:: Problem ::
A complete and exact copy of the data below is the task.

:: Input data ::
________________
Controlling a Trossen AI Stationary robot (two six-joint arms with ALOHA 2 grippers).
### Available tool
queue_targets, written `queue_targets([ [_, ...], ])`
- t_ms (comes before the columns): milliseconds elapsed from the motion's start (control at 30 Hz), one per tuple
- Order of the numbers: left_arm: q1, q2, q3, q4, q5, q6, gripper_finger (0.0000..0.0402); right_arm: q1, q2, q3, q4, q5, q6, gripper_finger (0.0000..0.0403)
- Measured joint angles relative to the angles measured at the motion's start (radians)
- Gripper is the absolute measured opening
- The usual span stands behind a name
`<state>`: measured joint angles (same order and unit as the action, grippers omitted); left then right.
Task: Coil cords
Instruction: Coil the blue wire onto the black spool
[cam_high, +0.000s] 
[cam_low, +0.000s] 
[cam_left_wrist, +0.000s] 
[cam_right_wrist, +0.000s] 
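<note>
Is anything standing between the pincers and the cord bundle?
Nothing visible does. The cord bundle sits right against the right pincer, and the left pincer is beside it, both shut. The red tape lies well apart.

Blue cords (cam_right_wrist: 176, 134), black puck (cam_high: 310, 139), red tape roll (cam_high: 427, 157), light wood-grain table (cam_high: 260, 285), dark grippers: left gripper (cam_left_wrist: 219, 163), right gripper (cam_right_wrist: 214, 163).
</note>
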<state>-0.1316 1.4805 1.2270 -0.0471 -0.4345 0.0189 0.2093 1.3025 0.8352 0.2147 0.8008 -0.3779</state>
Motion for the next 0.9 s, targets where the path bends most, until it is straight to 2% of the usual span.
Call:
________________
:: Task solution ::
Controlling a Trossen AI Stationary robot (two six-joint arms with ALOHA 2 grippers).
### Available tool
queue_targets, written `queue_targets([ [_, ...], ])`
- t_ms (comes before the columns): milliseconds elapsed from the motion's start (control at 30 Hz), one per tuple
- Order of the numbers: left_arm: q1, q2, q3, q4, q5, q6, gripper_finger (0.0000..0.0402); right_arm: q1, q2, q3, q4, q5, q6, gripper_finger (0.0000..0.0403)
- Measured joint angles relative to the angles measured at the motion's start (radians)
- Gripper is the absolute measured opening
- The usual span stands behind a name
`<state>`: measured joint angles (same order and unit as the action, grippers omitted); left then right.
Task: Coil cords
Instruction: Coil the blue wire onto the black spool
[cam_high, +0.000s] 
[cam_low, +0.000s] 
[cam_left_wrist, +0.000s] 
[cam_right_wrist, +0.000s] 
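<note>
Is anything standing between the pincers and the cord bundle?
Nothing visible does. The cord bundle sits right against the right pincer, and the left pincer is beside it, both shut. The red tape lies well apart.

Blue cords (cam_right_wrist: 176, 134), black puck (cam_high: 310, 139), red tape roll (cam_high: 427, 157), light wood-grain table (cam_high: 260, 285), dark grippers: left gripper (cam_left_wrist: 219, 163), right gripper (cam_right_wrist: 214, 163).
</note>
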<state>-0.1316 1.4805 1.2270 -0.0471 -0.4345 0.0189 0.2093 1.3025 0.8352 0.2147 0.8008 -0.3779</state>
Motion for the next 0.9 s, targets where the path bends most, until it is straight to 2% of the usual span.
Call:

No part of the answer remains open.